It’s funny. Even as I fall back into the awkward slurry of dreams and blackness, I’m certain that the next time I wake up she’ll be gone, but she never is. I’m so sure of it, too. So sure that the next time I open my eyes, Sunset will have left, and I wouldn’t blame her in the slightest.

So even though she’s been there every time I’ve opened my eyes, when I finally do wake up enough to claw my way out of the cloying stupor of sleep and stay that way, the first thing I say when I turn my head and see idly scrolling on her phone with one hand is:

“You’re still here.”

It’s not really a question, just a confused statement.

She’s still here.

Sunset looks up at me with a start, and I realise at that moment just how tired she looks. Her hair is ragged, and there are bags under her eyes. There’s a small folding table beside my bed that’s littered with papers and notes; schoolwork, I think, and Sunset’s backpack is sitting beneath it propped against one of the legs.

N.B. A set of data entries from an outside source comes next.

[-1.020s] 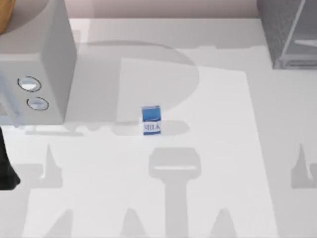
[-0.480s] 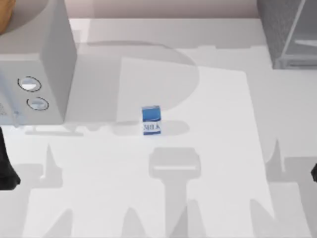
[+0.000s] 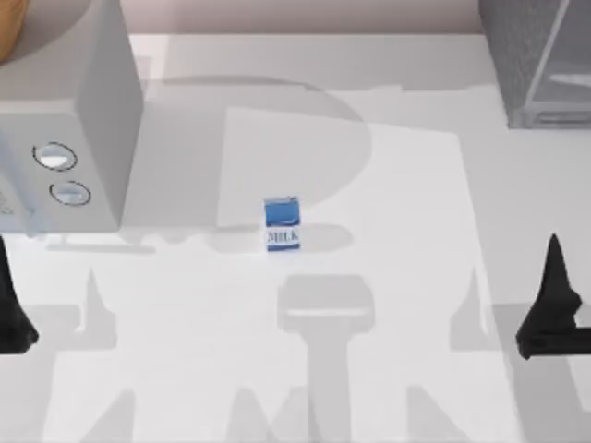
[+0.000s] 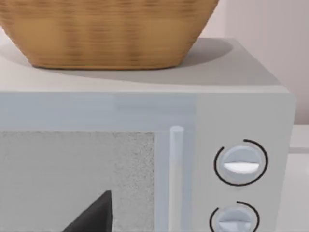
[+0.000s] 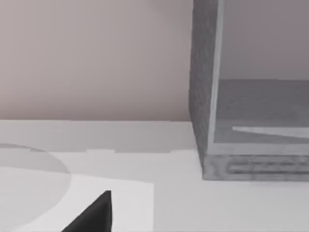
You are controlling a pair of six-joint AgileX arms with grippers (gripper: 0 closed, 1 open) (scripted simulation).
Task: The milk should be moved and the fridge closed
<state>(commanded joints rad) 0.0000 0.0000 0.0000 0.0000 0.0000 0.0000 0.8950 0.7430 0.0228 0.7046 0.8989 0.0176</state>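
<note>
At the lower right edge of the top view, the right gripper (image 3: 552,277) shows as a black pointed finger rising from the frame's right side; whether its claw is open or closed cannot be told. At the lower left edge the left gripper (image 3: 7,309) sits as a dark shape beside the appliance, and its claw state cannot be told either.

Just below the frame's centre stands the milk (image 3: 282,223), a small box-shaped carton, blue above and white below with blue "MILK" lettering, upright on the white table (image 3: 406,277) and well apart from both grippers. It looks light and stiff-sided, though a carton wall would likely dent under a hard squeeze; its flat opposite faces at mid-height seem the safest hold.

Farther up at left is the light grey box with two round dials (image 3: 65,138), a woven tan basket (image 4: 106,29) on top. In the upper right corner stands the fridge (image 3: 531,55), a dark grey speckled cabinet, open, its interior visible in the right wrist view.
</note>
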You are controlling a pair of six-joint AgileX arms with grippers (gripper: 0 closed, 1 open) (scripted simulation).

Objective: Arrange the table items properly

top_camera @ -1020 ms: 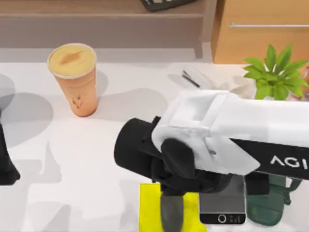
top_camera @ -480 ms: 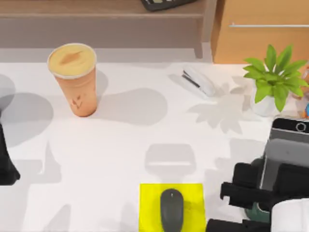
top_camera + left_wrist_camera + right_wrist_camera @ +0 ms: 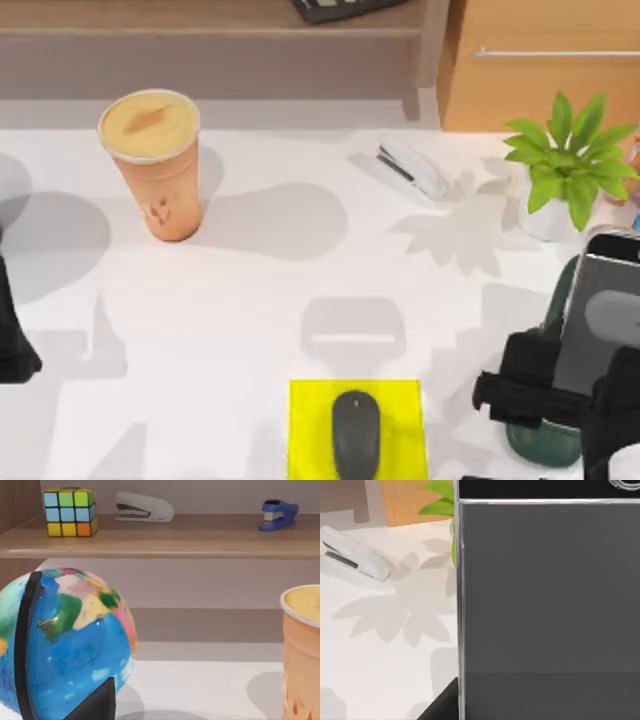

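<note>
Jaws clamp smartphone (image 3: 600,320), right gripper (image 3: 560,395) at table's (image 3: 250,300) right edge.

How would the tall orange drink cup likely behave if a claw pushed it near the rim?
The cup stands tall and tapers to a narrow base, so a high push would probably tip it. Its round wall suggests it could roll once down. The lid looks seated, so spilling seems less likely.

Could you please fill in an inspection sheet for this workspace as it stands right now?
Surface: white table, yellow mat at its near edge.
Job's things: mouse on the mat; drink cup upright, far left; smartphone raised over a green stand.
Clutter: white stapler, potted plant, globe.
Grippers: right pincer shut on the smartphone; left arm parked at the left edge.
Cables: nothing seen.
Surroundings: wooden shelf with puzzle cube.
</note>
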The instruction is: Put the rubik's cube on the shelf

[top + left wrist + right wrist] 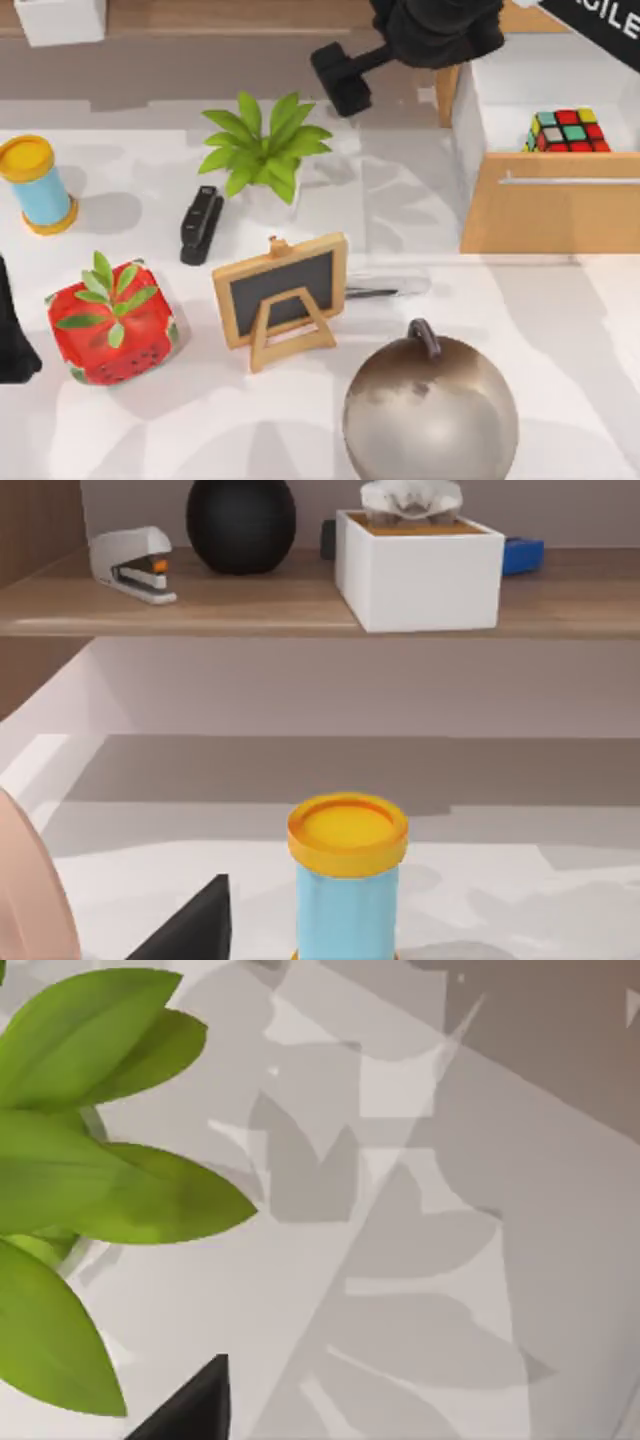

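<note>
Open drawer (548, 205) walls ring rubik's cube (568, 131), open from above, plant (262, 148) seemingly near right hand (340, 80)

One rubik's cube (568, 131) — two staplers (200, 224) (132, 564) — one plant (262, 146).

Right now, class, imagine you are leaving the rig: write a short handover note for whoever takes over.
Right end effector: at the table's far edge near the green plant, holding nothing.
Left arm: parked at the table's left edge.
The rubik's cube sits in the open drawer at the right, untouched.
The shelf runs along the back and already carries a stapler, a black ball and a white box.
Done: nothing yet.
Left: grasp the cube, lift it out, place it on a free stretch of shelf.
</note>
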Controlling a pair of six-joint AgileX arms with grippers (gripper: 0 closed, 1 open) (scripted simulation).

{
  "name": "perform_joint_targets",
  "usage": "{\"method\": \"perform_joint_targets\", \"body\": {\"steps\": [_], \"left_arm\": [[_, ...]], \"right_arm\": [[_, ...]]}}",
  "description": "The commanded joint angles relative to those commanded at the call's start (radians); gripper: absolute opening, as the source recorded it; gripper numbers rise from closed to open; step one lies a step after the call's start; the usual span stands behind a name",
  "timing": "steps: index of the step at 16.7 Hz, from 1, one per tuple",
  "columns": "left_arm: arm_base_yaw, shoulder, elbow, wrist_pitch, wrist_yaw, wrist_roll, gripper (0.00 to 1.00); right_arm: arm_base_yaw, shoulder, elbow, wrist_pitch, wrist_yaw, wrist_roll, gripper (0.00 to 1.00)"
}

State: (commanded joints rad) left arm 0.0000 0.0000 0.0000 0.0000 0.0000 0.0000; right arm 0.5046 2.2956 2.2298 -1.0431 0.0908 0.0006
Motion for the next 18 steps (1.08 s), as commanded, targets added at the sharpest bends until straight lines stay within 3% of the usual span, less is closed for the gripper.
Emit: {"method": "perform_joint_targets", "body": {"steps": [4, 9, 18], "left_arm": [[0.0, 0.0, 0.0, 0.0, 0.0, 0.0, 1.0], [0.0, 0.0, 0.0, 0.0, 0.0, 0.0, 1.0], [0.0, 0.0, 0.0, 0.0, 0.0, 0.0, 1.0]], "right_arm": [[-0.158, 0.051, 0.099, -0.256, -0.04, 0.028, 1.0], [-0.344, 0.134, 0.21, -0.414, -0.074, 0.052, 1.0], [-0.373, 0.155, 0.227, -0.433, -0.078, 0.055, 1.0]]}}
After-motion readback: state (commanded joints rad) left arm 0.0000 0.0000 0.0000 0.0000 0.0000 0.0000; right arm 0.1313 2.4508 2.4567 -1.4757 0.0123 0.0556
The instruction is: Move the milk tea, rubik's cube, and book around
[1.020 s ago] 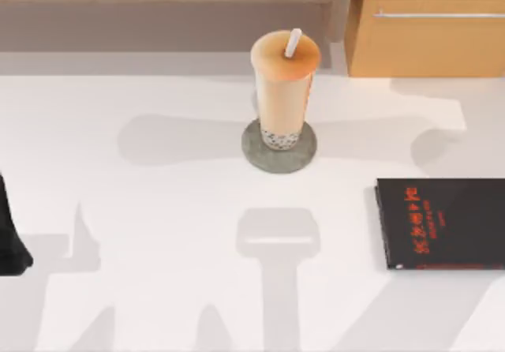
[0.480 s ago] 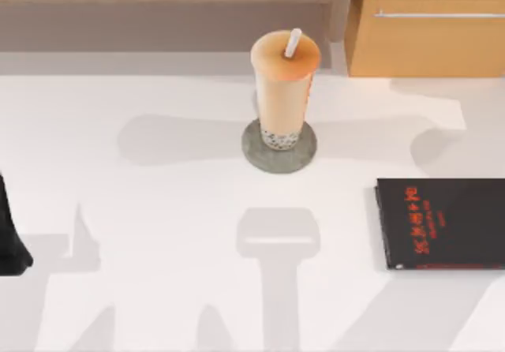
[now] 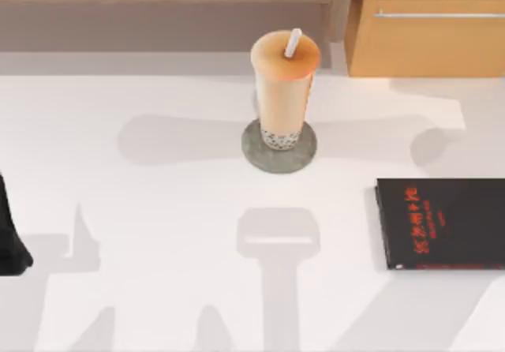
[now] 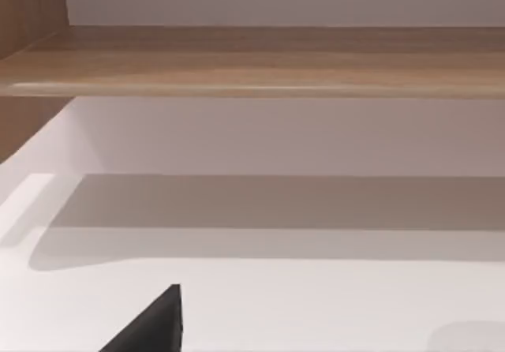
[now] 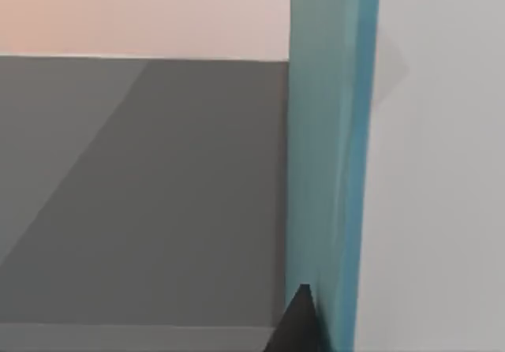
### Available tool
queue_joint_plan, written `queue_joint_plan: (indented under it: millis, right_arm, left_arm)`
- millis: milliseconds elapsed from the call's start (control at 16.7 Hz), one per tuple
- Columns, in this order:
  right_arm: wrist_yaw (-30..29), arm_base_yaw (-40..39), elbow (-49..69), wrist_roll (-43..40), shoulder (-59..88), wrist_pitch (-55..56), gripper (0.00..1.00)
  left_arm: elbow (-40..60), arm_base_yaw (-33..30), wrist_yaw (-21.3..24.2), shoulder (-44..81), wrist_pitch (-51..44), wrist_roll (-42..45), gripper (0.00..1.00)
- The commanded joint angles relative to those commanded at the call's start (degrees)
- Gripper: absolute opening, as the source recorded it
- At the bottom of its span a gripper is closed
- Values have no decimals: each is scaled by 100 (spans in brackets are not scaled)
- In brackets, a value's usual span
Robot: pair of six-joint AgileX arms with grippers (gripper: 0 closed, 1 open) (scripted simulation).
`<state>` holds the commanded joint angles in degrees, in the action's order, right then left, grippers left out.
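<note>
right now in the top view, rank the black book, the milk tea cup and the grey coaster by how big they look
1. The thin black book with red lettering looks largest, though the picture's right edge crops it.
2. The tall clear cup of peach-tan milk tea.
3. The round grey coaster under the cup, partly covered by it, so its rank below the cup is unsure.

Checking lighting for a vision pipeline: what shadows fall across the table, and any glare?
Top view: broad soft grey shadows cross the white table, a wide one behind the milk tea on its grey coaster, arm-shaped ones along the near edge; no glare. Left wrist view: a long grey shadow band under the wooden shelf. Right wrist view: a dark grey shaded area beside a blue edge.
</note>
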<state>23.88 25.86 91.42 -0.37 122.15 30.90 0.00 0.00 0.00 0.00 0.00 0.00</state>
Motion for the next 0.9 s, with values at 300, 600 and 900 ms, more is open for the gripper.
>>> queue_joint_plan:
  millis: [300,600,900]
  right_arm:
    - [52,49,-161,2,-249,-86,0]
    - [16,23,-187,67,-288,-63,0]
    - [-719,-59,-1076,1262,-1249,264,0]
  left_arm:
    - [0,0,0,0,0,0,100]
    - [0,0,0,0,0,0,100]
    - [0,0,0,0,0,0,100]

Wallie!” Sunset says my name like a sigh of relief. “Oh man, I was uh… I was really starting to lose it a little there.”

I frown, then wince as the expression pulls at something and sends a twinge of pain across my face.

“Here, hold on,” Sunset says softly before reaching for a small paper cup and grabbing a straw from a nearby table before holding it up to me. “Drink, it’ll help.”

Nodding sullenly, I let raise the cup to my lips and start to sip. It doesn’t go down well, and I go into a coughing fit almost immediately. Pain wracks through my chest, and the movement seems to wake up all the little aches and pains that have settled into my limbs since I’ve been laying here.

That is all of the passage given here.